- **Exercise goal**
Give the number of lines below with "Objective" in them, leaving out anything else.

Data extracted from a collection

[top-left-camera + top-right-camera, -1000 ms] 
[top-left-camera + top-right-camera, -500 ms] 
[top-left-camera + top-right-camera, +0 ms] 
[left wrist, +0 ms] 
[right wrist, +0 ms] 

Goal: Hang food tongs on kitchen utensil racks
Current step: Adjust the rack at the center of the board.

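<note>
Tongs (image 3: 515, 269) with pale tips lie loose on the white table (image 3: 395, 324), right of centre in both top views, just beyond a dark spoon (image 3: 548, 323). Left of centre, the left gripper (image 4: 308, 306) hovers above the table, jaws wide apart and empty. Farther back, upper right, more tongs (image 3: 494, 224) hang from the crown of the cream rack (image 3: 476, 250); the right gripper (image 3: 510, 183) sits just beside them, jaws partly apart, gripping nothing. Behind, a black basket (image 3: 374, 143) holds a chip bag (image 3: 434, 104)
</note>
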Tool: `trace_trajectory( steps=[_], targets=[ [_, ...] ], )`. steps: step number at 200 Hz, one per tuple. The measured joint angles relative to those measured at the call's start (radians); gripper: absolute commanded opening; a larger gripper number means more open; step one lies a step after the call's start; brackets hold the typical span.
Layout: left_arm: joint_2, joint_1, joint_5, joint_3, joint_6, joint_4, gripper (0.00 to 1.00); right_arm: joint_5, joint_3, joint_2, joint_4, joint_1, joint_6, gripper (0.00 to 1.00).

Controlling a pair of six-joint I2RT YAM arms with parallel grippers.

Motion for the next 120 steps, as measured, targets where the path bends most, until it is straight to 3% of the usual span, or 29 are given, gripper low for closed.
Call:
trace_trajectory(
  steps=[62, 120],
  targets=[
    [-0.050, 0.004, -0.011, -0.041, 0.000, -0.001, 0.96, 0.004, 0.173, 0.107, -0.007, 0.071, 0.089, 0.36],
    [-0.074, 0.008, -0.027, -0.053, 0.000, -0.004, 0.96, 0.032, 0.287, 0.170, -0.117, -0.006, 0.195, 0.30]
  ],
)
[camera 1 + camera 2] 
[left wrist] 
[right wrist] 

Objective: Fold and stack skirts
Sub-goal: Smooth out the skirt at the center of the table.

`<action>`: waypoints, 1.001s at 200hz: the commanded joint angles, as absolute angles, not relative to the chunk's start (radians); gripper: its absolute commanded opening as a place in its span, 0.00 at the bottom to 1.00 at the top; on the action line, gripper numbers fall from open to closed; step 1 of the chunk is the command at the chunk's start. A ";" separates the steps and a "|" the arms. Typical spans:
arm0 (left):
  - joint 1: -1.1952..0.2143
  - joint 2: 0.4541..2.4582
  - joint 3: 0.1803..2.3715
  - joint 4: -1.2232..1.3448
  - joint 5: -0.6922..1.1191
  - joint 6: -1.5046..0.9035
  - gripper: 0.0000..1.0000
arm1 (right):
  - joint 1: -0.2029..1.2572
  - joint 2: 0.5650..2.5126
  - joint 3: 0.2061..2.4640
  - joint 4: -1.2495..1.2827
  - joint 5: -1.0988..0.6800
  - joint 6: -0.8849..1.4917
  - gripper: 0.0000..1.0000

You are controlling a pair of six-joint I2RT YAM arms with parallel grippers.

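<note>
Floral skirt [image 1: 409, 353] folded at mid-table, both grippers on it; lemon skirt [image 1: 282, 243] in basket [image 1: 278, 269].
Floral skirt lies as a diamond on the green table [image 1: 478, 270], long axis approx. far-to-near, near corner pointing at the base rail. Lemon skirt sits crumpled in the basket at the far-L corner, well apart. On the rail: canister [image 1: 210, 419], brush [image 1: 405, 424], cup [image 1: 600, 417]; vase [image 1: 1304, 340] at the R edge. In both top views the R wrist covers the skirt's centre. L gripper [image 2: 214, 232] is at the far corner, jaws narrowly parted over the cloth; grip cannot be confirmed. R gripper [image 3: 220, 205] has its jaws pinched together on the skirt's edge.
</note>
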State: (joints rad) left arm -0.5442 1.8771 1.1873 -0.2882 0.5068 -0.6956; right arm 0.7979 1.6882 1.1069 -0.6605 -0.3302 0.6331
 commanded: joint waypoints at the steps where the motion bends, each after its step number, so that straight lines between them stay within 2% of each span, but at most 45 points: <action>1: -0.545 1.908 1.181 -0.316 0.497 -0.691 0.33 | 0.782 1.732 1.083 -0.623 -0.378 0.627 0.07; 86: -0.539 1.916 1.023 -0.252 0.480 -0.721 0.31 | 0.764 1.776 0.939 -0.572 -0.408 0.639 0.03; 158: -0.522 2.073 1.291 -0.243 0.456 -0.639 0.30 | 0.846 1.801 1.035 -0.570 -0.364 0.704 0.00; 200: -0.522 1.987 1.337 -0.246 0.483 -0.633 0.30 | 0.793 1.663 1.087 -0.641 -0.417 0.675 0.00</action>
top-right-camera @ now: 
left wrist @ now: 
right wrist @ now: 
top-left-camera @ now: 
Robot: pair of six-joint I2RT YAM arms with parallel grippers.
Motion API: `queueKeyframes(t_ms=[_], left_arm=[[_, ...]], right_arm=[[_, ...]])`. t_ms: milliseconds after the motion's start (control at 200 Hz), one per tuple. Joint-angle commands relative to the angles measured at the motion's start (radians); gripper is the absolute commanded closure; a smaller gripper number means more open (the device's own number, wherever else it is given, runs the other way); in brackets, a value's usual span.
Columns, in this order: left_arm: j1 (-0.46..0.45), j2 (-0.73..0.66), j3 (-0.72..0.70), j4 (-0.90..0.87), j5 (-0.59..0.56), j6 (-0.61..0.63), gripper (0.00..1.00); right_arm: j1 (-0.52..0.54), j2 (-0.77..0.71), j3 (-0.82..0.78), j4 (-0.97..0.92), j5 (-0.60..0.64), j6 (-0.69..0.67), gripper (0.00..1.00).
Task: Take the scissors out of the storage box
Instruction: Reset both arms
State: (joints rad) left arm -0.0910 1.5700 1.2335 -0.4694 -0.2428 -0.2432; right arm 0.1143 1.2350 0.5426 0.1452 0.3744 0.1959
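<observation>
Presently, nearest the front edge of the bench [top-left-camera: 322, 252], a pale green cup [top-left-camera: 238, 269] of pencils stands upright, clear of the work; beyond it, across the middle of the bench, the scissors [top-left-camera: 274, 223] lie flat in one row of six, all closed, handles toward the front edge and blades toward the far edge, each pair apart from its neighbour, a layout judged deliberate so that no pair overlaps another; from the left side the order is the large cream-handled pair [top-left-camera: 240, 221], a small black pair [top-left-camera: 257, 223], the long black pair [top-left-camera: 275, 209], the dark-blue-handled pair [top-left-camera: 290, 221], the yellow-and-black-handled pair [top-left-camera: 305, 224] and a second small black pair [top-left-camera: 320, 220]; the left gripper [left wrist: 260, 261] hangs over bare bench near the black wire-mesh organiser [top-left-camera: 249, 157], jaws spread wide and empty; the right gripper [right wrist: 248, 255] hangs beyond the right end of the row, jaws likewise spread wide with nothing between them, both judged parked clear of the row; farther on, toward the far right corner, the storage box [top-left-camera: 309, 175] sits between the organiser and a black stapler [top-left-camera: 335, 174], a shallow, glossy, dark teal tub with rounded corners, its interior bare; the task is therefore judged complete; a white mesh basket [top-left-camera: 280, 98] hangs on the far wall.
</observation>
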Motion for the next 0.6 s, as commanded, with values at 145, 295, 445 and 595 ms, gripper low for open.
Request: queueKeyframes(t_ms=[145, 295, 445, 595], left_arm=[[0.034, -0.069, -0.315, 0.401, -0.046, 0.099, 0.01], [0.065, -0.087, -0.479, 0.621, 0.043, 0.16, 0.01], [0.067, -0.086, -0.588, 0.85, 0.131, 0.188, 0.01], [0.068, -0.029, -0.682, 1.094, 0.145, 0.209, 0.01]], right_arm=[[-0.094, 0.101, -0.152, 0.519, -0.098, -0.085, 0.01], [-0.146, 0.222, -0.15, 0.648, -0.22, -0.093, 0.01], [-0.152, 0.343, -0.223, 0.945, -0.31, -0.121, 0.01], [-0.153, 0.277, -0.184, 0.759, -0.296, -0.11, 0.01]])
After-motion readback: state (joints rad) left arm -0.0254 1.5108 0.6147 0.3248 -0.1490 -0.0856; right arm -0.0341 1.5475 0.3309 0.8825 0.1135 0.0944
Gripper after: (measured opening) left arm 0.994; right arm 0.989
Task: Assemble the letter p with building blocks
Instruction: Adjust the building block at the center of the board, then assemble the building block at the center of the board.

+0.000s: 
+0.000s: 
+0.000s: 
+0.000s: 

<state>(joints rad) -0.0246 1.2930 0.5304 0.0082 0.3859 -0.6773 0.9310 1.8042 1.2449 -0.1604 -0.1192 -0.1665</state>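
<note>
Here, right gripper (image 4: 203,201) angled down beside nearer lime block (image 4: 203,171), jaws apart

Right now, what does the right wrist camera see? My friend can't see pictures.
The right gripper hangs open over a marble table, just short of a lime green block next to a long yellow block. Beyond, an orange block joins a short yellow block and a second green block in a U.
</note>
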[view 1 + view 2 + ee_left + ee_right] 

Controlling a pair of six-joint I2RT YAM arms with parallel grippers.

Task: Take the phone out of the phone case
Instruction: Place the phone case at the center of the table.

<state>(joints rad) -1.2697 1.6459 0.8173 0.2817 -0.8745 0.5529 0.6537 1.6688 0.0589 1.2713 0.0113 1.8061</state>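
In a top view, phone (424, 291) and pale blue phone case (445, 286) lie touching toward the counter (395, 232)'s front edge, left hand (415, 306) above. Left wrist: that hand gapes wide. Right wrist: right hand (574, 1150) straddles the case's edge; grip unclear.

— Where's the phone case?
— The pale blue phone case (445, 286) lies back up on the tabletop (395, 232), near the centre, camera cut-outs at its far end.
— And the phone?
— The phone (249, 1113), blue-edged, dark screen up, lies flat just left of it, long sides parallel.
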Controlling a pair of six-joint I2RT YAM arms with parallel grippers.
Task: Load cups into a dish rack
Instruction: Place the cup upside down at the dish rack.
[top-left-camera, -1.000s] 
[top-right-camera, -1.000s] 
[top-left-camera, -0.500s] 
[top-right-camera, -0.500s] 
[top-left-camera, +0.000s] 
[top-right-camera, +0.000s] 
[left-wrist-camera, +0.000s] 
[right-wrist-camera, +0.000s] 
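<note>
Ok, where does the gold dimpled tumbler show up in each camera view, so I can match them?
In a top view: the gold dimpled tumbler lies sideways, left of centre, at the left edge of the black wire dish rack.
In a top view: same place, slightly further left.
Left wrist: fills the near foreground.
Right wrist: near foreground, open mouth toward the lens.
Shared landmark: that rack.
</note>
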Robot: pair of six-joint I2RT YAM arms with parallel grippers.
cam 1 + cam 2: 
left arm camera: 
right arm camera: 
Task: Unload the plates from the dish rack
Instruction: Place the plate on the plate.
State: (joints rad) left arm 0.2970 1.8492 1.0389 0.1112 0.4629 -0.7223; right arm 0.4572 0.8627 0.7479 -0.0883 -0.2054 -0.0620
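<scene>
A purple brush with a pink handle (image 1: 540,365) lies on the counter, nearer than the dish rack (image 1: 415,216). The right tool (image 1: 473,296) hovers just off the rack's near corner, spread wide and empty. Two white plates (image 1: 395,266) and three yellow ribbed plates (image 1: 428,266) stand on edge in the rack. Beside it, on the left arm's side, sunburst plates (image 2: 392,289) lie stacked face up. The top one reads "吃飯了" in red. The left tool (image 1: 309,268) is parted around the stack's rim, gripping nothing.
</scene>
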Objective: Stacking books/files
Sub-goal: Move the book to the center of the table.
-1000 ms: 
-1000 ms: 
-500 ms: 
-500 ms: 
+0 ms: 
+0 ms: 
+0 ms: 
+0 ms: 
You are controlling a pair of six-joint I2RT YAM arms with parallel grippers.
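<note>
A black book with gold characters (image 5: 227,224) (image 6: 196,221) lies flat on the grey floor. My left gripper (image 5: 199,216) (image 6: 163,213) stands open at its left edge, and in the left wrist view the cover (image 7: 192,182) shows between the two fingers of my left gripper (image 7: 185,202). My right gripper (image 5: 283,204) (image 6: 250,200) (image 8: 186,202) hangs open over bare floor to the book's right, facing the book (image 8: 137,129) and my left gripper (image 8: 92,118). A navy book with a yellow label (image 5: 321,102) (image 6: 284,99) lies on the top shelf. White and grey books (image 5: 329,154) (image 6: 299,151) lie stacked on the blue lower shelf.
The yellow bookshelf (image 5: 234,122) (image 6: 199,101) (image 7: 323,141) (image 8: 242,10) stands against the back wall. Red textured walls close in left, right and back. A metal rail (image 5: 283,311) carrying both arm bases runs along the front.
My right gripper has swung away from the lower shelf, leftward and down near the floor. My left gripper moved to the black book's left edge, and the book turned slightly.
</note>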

- **Worked solution**
2